[Aim of the exercise]: Repeat the data word for word. Do not include the pictures.

[Records for processing]:
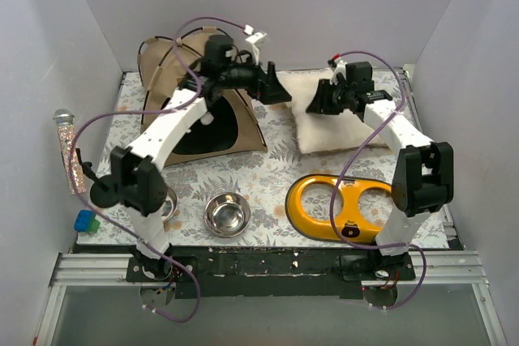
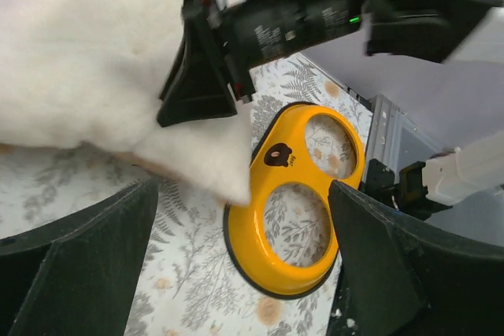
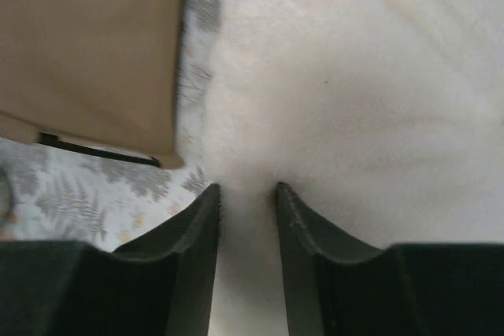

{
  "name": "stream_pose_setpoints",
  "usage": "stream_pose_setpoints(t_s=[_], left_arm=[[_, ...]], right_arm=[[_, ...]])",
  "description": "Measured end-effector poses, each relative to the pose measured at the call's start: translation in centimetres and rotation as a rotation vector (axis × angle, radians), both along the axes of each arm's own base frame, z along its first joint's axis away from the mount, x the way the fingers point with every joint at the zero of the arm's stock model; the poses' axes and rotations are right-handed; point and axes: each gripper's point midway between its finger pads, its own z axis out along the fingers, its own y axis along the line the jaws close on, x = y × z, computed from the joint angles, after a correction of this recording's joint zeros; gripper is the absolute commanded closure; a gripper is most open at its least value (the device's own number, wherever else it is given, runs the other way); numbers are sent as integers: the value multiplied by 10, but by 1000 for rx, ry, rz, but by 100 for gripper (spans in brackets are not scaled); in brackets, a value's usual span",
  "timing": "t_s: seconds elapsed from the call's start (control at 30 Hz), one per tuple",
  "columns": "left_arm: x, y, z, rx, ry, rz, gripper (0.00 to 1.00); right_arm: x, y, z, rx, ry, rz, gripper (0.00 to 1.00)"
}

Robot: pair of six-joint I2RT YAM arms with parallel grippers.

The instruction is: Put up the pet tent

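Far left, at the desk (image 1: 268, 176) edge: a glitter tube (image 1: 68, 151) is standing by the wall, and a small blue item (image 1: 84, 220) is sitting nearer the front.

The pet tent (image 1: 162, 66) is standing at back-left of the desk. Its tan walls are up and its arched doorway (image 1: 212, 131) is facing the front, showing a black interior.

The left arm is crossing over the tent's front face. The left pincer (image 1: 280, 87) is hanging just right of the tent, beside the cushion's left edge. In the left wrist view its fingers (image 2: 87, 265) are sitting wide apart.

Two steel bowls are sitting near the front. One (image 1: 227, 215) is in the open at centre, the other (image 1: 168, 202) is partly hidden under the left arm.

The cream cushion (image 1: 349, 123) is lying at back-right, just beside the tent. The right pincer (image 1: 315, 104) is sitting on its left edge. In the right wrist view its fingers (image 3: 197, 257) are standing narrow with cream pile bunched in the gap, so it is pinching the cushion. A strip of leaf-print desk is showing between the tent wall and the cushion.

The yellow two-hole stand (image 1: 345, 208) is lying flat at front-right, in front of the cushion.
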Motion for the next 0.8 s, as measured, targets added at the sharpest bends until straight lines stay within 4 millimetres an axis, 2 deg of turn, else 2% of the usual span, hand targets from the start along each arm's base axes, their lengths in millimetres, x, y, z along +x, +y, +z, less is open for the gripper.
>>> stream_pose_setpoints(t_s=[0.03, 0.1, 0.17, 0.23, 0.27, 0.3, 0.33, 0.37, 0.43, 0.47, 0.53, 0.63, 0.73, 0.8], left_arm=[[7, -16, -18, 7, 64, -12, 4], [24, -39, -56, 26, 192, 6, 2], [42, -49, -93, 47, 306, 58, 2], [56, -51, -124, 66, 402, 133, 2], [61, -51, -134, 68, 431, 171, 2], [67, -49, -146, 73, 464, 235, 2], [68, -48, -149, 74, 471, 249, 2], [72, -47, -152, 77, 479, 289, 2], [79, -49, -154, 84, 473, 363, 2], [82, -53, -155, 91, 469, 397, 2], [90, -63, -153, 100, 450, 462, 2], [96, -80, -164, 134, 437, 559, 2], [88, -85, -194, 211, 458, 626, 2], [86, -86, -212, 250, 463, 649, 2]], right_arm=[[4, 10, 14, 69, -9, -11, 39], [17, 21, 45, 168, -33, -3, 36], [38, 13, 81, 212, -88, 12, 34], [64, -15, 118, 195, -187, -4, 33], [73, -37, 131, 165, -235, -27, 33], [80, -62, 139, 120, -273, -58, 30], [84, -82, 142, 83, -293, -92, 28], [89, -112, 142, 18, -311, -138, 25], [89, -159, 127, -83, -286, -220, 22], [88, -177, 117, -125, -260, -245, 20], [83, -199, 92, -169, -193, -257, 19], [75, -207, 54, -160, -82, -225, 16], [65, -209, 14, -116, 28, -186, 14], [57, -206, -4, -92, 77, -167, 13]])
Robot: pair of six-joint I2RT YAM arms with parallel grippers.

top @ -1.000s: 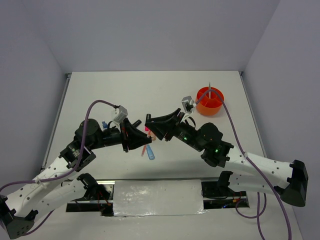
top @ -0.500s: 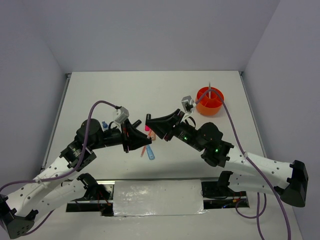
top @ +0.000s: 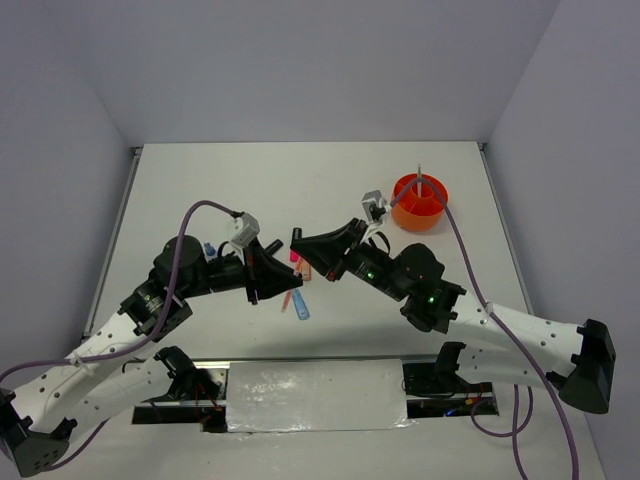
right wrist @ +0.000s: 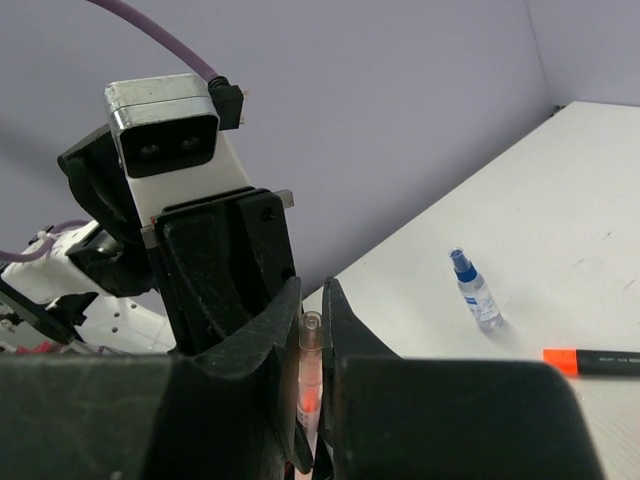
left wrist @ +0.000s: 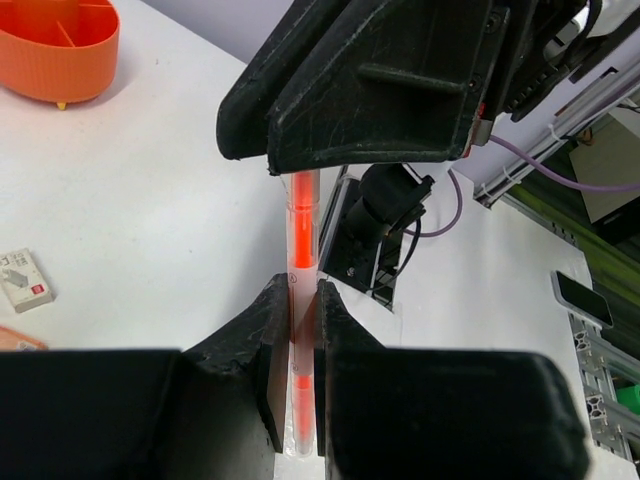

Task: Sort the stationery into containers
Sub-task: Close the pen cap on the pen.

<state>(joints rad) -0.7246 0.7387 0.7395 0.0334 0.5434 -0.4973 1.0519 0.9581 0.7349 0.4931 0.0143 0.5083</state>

[Result]:
{
  "name": "stream_pose_setpoints",
  "usage": "stream_pose_setpoints(t_s=[_], left_arm=[[_, ...]], right_arm=[[_, ...]])",
  "description": "Measured end-effector poses, each relative to the pose measured at the call's start: translation in centimetres and rotation as a rotation vector (axis × angle, radians), both along the axes of each arm's own base frame, z along its first joint's axis away from the mount, x the way the fingers point with every joint at the zero of the arm's stock model; the poses' axes and rotations are right-handed; point and axes: each gripper's point midway between its finger pads, its own z axis out along the fingers, its own y axis along the line the jaws close on, x = y × z, computed from the joint angles, after a correction of this recording's joint zeros; gripper is the absolute commanded closure; a gripper is most open at its least value (the device's own number, wherever else it is given, runs the other way); numbers are sent as integers: the value multiplied by 10, but by 1000 for rx, ry, rz, but by 100 for gripper (spans in brackets are not scaled); in brackets, a value's usual span",
  "timing": "t_s: seconds elapsed from the call's start (control at 30 Hz), one per tuple",
  "columns": "left_arm: x, y, z, rx, ry, rz, gripper (0.00 to 1.00); right_arm: x, y, z, rx, ry, rz, gripper (0.00 to 1.00)"
}

Robot: pair of six-joint I2RT YAM arms with parallel grippers.

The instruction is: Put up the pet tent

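Far left, at the desk (image 1: 268, 176) edge: a glitter tube (image 1: 68, 151) is standing by the wall, and a small blue item (image 1: 84, 220) is sitting nearer the front.

The pet tent (image 1: 162, 66) is standing at back-left of the desk. Its tan walls are up and its arched doorway (image 1: 212, 131) is facing the front, showing a black interior.

The left arm is crossing over the tent's front face. The left pincer (image 1: 280, 87) is hanging just right of the tent, beside the cushion's left edge. In the left wrist view its fingers (image 2: 87, 265) are sitting wide apart.

Two steel bowls are sitting near the front. One (image 1: 227, 215) is in the open at centre, the other (image 1: 168, 202) is partly hidden under the left arm.

The cream cushion (image 1: 349, 123) is lying at back-right, just beside the tent. The right pincer (image 1: 315, 104) is sitting on its left edge. In the right wrist view its fingers (image 3: 197, 257) are standing narrow with cream pile bunched in the gap, so it is pinching the cushion. A strip of leaf-print desk is showing between the tent wall and the cushion.

The yellow two-hole stand (image 1: 345, 208) is lying flat at front-right, in front of the cushion.
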Motion for the next 0.8 s, as measured, targets added at the sharpest bends until straight lines stay within 4 millimetres an axis, 2 deg of turn, else 2% of the usual span, hand targets from the start along each arm's base axes, their lengths in millimetres, x, y, z along +x, +y, +z, less is open for the gripper.
>>> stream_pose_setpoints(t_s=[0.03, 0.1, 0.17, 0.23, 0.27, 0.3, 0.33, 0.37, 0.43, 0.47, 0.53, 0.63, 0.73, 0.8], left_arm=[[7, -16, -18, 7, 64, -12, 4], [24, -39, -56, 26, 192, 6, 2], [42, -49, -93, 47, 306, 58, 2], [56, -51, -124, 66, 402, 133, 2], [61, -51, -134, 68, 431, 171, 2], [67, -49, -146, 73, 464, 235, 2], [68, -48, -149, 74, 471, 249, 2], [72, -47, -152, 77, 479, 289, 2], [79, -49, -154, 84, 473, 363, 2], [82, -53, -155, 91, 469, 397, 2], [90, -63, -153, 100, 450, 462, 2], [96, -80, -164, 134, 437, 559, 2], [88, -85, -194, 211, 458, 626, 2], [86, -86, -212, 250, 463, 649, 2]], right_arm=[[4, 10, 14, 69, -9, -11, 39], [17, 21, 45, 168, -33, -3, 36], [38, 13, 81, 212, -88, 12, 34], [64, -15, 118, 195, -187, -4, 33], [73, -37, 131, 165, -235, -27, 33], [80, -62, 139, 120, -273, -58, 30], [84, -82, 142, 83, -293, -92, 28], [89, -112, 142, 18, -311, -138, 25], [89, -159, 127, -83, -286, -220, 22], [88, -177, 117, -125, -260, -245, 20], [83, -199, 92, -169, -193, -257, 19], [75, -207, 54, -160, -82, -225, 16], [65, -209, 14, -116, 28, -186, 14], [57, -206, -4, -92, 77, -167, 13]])
Robot: pair of six-joint I2RT YAM arms with parallel grippers.

top @ -1.000s: 
top @ -0.500s: 
top @ +0.000s: 
right wrist @ +0.000s: 
left wrist @ +0.000s: 

Task: Sort the stationery into containers
Sub-task: Close the pen cap on the pen.

<state>(joints rad) -0.7246 0.7387 0.7395 0.0334 0.5434 -0.4973 1.0519 0.9581 0.7349 0.4931 0.0143 0.5083</state>

The output is finished, and nothing else is needed.